### Exercise prompt
Would you please copy each line of the listing that mentions "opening"?

### Data block
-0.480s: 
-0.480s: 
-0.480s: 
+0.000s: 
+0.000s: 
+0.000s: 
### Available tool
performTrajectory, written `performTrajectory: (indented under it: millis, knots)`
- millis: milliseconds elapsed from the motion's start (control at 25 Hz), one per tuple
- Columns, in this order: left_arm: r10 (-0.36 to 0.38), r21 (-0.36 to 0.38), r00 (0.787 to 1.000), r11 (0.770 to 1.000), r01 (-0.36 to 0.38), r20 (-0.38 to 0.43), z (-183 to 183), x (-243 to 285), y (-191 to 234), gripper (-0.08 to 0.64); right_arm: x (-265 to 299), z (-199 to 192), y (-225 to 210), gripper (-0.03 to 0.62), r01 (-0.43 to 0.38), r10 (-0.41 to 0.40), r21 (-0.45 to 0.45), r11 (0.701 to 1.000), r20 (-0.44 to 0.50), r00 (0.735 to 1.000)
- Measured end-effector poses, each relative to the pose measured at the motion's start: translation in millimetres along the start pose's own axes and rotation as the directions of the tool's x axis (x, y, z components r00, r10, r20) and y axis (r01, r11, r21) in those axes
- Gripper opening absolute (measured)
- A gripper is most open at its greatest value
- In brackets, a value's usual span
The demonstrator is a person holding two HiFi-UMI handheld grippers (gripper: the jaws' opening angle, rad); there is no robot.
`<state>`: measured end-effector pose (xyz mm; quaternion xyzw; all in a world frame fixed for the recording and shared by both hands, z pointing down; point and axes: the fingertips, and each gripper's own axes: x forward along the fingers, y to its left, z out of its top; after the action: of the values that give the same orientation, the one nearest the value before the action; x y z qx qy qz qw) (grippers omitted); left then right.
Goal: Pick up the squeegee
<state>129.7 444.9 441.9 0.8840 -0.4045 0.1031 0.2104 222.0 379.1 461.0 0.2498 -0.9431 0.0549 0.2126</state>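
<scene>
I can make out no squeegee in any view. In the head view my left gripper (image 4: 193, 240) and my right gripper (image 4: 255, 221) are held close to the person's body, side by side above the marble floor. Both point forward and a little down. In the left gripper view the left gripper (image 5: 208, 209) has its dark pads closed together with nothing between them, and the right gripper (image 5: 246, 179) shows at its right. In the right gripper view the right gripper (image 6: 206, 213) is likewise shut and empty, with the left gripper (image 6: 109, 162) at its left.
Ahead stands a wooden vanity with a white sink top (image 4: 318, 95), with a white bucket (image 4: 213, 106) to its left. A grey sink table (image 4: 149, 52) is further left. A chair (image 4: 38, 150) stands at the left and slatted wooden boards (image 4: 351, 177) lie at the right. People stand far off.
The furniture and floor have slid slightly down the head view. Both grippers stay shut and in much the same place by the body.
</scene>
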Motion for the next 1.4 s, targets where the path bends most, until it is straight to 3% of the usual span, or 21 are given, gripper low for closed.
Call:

### Answer for the task
- Gripper opening absolute (measured)
The demonstrator is a person holding two HiFi-UMI handheld grippers (gripper: the jaws' opening angle, rad); there is no robot.

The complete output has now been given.